## Requirement:
Print the data below verbatim, minus images.

☆ ☆ ☆ ☆ ☆ ☆ ☆

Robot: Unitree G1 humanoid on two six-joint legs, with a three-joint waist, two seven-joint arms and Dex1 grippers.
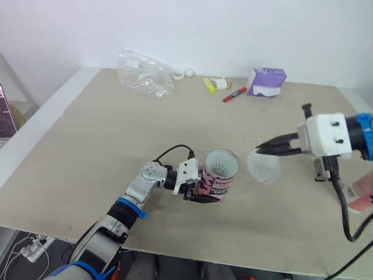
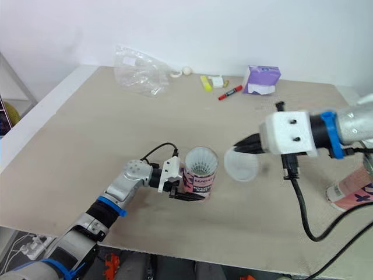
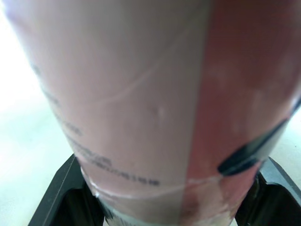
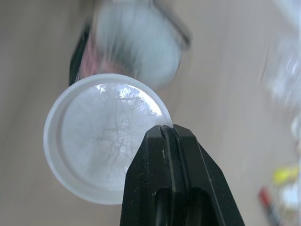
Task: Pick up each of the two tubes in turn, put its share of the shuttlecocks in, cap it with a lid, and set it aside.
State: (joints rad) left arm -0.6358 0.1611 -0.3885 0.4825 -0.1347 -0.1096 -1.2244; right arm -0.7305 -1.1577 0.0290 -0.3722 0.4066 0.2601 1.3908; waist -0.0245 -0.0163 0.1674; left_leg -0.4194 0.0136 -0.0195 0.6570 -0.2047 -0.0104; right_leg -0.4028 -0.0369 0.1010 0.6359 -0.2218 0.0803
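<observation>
A pink tube [image 1: 215, 178] stands near the table's front middle, its open top showing white shuttlecocks [image 1: 222, 164] inside. My left gripper [image 1: 201, 191] is shut around its lower part; the left wrist view shows the tube's pink wall [image 3: 155, 103] between the black fingers [image 3: 59, 193]. My right gripper [image 1: 263, 147] hangs to the right of the tube, shut on the rim of a clear round lid [image 1: 264, 166], also seen as the lid [image 4: 101, 136]. A second pink tube [image 2: 352, 189] stands at the far right edge, below my right arm.
Along the table's back edge lie a crumpled clear plastic bag [image 1: 143, 73], a yellow object [image 1: 209, 85], a red marker [image 1: 234, 94] and a purple box [image 1: 266, 81]. A black cable [image 1: 344, 204] hangs from my right arm.
</observation>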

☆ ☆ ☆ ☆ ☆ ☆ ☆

## The answer:
Robot: Unitree G1 humanoid on two six-joint legs, with a three-joint waist, two seven-joint arms and Dex1 grippers.
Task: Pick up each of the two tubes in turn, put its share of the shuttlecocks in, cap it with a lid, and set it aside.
State: (joints rad) left arm -0.6358 0.1611 -0.3885 0.4825 -0.1347 -0.1096 -1.2244; right arm -0.7305 -1.1577 0.0290 -0.3722 0.4066 0.2601 1.3908; waist -0.0245 -0.0163 0.1674; left_leg -0.4194 0.0136 -0.0195 0.6570 -0.2047 -0.0104; right_leg -0.4028 -0.0369 0.1010 0.6359 -0.2218 0.0803
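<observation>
A pink tube [image 1: 215, 178] stands near the table's front middle, its open top showing white shuttlecocks [image 1: 222, 164] inside. My left gripper [image 1: 201, 191] is shut around its lower part; the left wrist view shows the tube's pink wall [image 3: 155, 103] between the black fingers [image 3: 59, 193]. My right gripper [image 1: 263, 147] hangs to the right of the tube, shut on the rim of a clear round lid [image 1: 264, 166], also seen as the lid [image 4: 101, 136]. A second pink tube [image 2: 352, 189] stands at the far right edge, below my right arm.
Along the table's back edge lie a crumpled clear plastic bag [image 1: 143, 73], a yellow object [image 1: 209, 85], a red marker [image 1: 234, 94] and a purple box [image 1: 266, 81]. A black cable [image 1: 344, 204] hangs from my right arm.
</observation>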

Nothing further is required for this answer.